Para os que achavam que a restrição alimentar causava mais danos – especialmente à saúde – do que benefícios, os adeptos sustentam que os estudos em relação às dietas vegana e vegetariana respondem positivamente, inclusive para crianças e gestantes. Apesar disso, é importante um acompanhamento, como em qualquer outra alimentação. “O cuidado não é maior, porque as deficiências são as mesmas que se pode ter em vegetarianos e não vegetarianos”, explica o médico nutrólogo Eric Slywitch.

Diretor do Departamento de Medicina e Nutrição da Sociedade Vegetariana Brasileira (SBV) e especializado na área, ele explica que a avaliação de nutrientes em um paciente que segue uma dieta carnívora ou não será feita igualmente.
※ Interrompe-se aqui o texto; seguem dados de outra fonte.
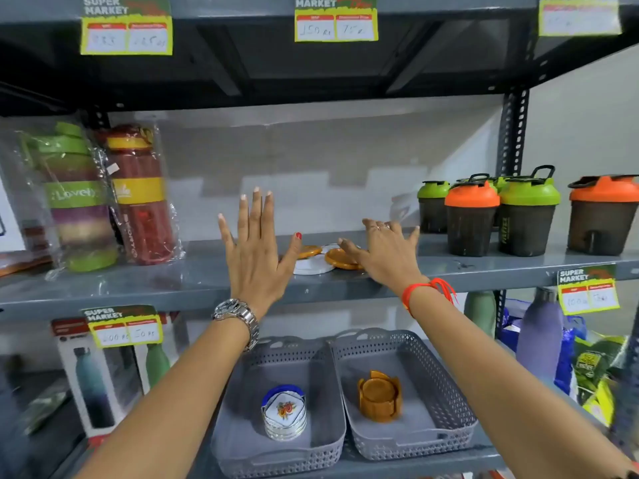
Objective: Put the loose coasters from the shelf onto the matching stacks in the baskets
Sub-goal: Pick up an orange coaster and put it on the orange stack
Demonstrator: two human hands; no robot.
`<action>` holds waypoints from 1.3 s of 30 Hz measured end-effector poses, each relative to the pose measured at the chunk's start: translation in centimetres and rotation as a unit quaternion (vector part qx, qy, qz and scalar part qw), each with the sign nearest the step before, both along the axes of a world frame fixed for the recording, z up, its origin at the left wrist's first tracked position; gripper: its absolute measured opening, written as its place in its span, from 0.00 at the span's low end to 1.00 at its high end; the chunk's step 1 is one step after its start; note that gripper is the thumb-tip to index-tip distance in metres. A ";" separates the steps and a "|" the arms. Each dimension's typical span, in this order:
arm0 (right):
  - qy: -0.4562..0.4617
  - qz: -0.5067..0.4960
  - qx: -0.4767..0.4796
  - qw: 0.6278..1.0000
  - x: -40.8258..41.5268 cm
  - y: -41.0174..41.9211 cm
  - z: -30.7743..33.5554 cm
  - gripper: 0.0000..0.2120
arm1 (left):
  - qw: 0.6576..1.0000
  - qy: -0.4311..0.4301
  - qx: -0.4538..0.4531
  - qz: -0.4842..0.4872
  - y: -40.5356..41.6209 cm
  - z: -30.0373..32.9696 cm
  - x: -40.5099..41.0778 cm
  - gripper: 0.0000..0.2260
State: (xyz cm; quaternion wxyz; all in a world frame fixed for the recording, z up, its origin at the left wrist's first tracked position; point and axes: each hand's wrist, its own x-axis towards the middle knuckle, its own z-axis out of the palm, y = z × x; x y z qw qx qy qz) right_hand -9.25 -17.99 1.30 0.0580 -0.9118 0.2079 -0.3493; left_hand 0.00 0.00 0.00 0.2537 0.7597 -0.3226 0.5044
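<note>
**Reach for the loose coasters, sorting not yet begun**

Hands at the shelf (484, 267), at the pick-up step. The left hand (257, 257) is raised flat, palm away, fingers spread and straight, gripping nothing; its thumb lies just beside the loose pile. The right hand (383, 252) is lowered over the pile, fingers splayed and open, fingertips touching or almost touching the nearest brown coaster (340, 259); no grip is closed on it.

The loose pile sits mid-shelf between the 2 hands: 2 brown discs, the second (309, 251) further back, and 2 white coasters, of which the front one (313, 266) is partly under the brown disc. They overlap, so the count may be incomplete.

1 level down stand 2 grey baskets side by side. The left basket (242, 440) holds the white stack (285, 411) with a floral top in a blue-rimmed holder; the right basket (449, 402) holds the brown stack (379, 395) in its slotted holder.

The next move, as judged, calls for pinching 1 disc by its edge, lifting it clear of its neighbours, and lowering it onto the stack of like colour: brown to the right, white to the left. The top brown disc probably has to go first, since it covers a white one.

Obstacles are few. Shaker cups (472, 216) stand to the right, wrapped bottles (138, 195) to the left, both apart from the pile. The shelf's front edge overhangs the baskets, so each disc must come forward before it descends.
</note>
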 end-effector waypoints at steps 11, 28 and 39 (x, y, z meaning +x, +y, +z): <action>0.086 -0.050 0.052 0.994 1.7 0.5 -0.3 0.35 | 0.994 0.070 0.003 0.083 2.3 -5.2 2.5 0.35; -0.347 0.106 0.007 0.932 0.5 6.2 -2.0 0.44 | 0.995 0.044 0.034 0.080 2.2 -5.9 3.6 0.27; -0.480 0.155 -0.056 0.861 -2.9 9.1 -0.1 0.40 | 0.997 0.034 0.003 0.063 2.2 -5.8 3.6 0.28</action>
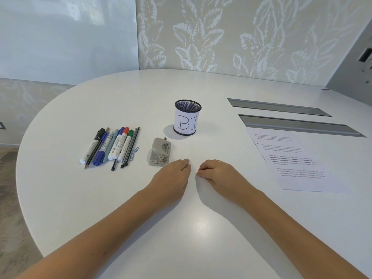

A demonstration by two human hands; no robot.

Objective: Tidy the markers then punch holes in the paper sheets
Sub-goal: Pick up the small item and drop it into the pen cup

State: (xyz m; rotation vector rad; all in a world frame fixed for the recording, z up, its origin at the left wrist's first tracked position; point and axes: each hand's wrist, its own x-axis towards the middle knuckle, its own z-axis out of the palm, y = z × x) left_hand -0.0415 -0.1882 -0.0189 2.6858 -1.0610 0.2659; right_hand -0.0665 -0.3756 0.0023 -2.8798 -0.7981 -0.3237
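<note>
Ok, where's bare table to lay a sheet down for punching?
Free: near the edge below both hands, left hand, right hand. Crowded: marker row, grey hole punch, black mesh cup, printed sheets.

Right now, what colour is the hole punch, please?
Grey metal hole punch, in the head view.

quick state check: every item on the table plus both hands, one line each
markers: capped, lying in a row on the table, not in the cup
pen cup: upright, looks empty
hole punch: on the table, no paper in it
paper sheets: flat, untouched
paper clips: loose beside the markers
left hand: empty, flat on the table
right hand: empty, fingers curled
</note>
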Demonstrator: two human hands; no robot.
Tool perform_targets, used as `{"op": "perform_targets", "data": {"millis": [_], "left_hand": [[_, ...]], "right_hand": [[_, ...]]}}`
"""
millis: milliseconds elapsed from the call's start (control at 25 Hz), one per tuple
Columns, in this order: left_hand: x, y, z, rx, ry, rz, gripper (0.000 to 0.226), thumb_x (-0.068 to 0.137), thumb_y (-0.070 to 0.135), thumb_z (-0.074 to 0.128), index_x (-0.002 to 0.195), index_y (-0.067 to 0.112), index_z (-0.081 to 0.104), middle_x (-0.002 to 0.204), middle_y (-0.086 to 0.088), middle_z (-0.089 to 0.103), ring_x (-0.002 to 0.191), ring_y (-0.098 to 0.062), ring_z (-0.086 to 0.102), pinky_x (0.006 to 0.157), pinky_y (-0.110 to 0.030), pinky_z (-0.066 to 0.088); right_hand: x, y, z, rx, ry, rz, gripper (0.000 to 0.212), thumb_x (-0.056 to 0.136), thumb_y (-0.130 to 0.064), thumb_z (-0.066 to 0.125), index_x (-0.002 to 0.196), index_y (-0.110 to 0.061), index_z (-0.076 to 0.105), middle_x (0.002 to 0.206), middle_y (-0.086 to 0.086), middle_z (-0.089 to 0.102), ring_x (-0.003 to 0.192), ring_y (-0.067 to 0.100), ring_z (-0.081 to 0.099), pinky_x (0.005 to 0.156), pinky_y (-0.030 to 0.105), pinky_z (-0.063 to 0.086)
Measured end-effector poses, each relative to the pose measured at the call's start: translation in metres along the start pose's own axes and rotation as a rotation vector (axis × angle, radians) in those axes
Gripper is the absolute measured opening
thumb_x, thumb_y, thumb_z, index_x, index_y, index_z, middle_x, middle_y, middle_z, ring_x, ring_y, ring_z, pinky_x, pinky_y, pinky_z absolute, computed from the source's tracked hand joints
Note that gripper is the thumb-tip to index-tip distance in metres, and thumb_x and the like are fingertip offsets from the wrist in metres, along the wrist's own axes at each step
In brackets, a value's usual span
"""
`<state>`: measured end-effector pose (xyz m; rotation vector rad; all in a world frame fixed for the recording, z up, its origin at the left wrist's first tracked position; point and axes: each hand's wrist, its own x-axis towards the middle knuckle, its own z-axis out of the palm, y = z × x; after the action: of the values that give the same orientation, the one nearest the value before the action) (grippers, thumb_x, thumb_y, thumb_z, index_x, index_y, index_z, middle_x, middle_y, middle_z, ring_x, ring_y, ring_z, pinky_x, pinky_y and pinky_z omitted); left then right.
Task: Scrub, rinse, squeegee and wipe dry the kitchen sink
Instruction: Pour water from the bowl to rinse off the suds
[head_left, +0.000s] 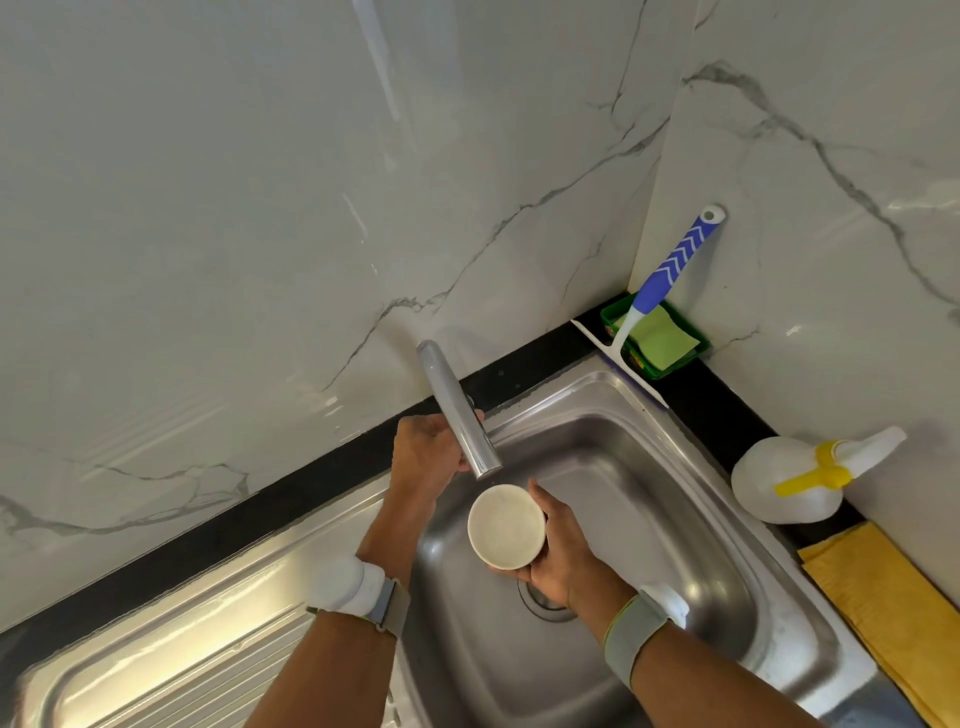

E completa, quanto a possíveis deficiências de nutrientes: “As correções serão feitas com suplementos ou alguns ajustes alimentares que não dependem dessa proteína animal”.

Na vida da professora de inglês Patrícia Gurgel, a decisão de se tornar vegana veio bem mais cedo do que na maioria das pessoas que aderem a esse estilo de vida. “Aos 12 anos, eu tive a visão de que o que eu estava comendo era aquilo que eu gostava”, lembra, mencionando a paixão por animais. “Foi por uma questão de associação mesmo, e eu fui parando de comer carne aos pouquinhos.” Hoje, como ativista, ela pontua que a prática envolve mais do que apenas uma dieta e acompanha de atitudes, como não consumir produtos que envolvam animais, desde cosméticos até opções de entretenimento, como circos e filmes.

                 A vegana Patrícia Gurgel, no empório Bioon Ecomercado: opções desde vegetais até cosméticos

Testemunha da transição que a cidade passou nos últimos 15 anos, Patrícia enxerga bem o aumento da oferta que cerca os novos veganos. “As opções melhoraram, não só na parte da alimentação, mas também dos produtos. Eu jamais imaginaria ter um lugar como esse em Brasília em 2001”, comenta sobre o empório Bioon Ecomercado, na 302 Norte. O estabelecimento oferece desde frutas sem agrotóxicos até versões de cookies, massas e doces sem envolvimento animal, além de cosméticos no mesmo molde.